Iris also has built-in functions to make plotting the cube easier:

In [12]:
%matplotlib inline

import matplotlib.pyplot as plt
import iris.quickplot as qplt

# Set the size of the plot
plt.figure(figsize=(20, 20))

# Select the first forecast
time_slice = surface_temp[0]

# iris quickplot sets up our axes and labels so we don't have to
qplt.pcolormesh(time_slice, cmap='viridis')
/opt/miniconda3/lib/python3.5/site-packages/iris/coords.py:826: UserWarning: Coordinate 'grid_longitude' is not bounded, guessing contiguous bounds.
  'contiguous bounds.'.format(self.name()))
/opt/miniconda3/lib/python3.5/site-packages/iris/coords.py:826: UserWarning: Coordinate 'grid_latitude' is not bounded, guessing contiguous bounds.
  'contiguous bounds.'.format(self.name()))
Out[12]:
<matplotlib.collections.QuadMesh at 0x10447cb00>

Finally...

We hope you found this page a useful introduction. Please have a look at the data page, where you can find other notebooks covering more advance uses.

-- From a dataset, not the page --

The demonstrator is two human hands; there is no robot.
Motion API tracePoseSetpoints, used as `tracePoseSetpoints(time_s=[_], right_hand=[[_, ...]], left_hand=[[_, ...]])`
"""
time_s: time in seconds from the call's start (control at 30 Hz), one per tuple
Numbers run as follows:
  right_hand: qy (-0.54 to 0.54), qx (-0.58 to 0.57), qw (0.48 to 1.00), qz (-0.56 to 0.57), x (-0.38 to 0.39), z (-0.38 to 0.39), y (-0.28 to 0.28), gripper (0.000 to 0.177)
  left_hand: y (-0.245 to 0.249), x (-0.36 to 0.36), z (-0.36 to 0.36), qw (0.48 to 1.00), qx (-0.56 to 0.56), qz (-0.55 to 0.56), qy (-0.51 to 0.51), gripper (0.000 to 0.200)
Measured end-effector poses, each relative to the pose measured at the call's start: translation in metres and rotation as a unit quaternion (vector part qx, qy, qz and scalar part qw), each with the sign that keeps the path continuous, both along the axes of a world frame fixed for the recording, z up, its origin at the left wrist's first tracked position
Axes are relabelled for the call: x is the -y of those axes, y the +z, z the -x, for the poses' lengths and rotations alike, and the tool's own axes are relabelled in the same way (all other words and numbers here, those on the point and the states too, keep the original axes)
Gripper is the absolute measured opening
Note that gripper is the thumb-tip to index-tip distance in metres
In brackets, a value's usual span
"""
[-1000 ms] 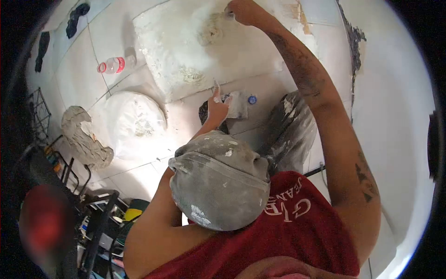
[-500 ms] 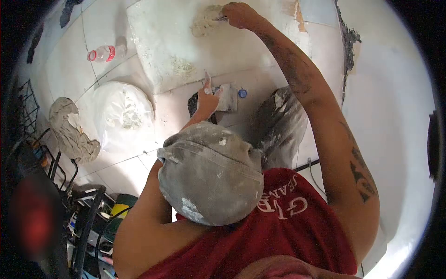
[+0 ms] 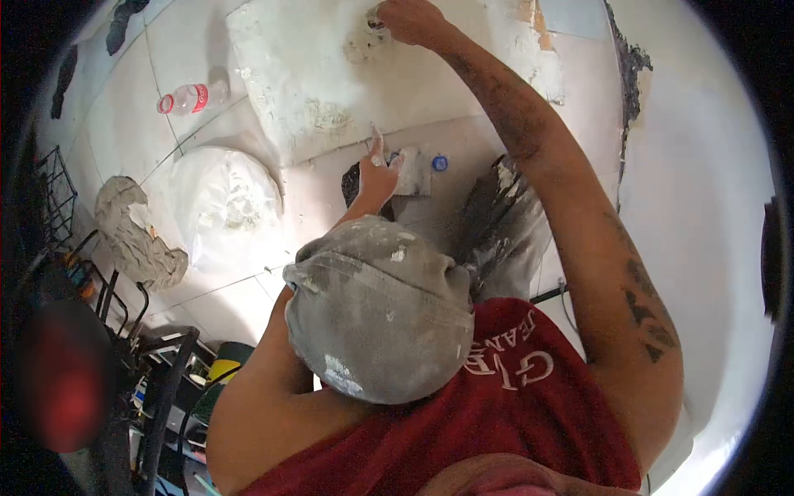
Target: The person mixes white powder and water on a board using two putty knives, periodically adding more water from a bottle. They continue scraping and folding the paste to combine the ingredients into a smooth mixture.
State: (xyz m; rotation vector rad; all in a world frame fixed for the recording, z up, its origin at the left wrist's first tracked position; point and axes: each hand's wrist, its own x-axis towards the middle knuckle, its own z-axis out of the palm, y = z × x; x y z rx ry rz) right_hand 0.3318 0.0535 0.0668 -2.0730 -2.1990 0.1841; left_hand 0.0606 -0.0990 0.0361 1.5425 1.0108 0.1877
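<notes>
We saw the right hand [image 3: 411,20] stretched far forward, clenched on a small tool [image 3: 374,15] too hidden to identify. The tool's tip met a plaster lump [image 3: 361,45] just left of that hand, on a white board [image 3: 289,74]. Nearer the body, the left hand [image 3: 379,172] gripped a plaster-caked trowel [image 3: 412,174]. A blue cap [image 3: 440,163] lay just right of it, and a plastic bottle [image 3: 188,98] well to its left.
</notes>
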Motion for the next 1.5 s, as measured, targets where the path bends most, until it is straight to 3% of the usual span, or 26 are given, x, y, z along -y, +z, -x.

In particular the Met Office Informatics Lab are working on distributed cloud computing using Iris and Dask.

You can find the Iris reference documentation, a user guide and examples at the SciTools website. There's also more information about the Met Office models at on the Mogreps page.

This data is free to use for research purposes only, and not for profit making applications. Any derived products should acknowledge the use of Met Office data. No ongoing level of support is implied and data may be changed or removed without notice.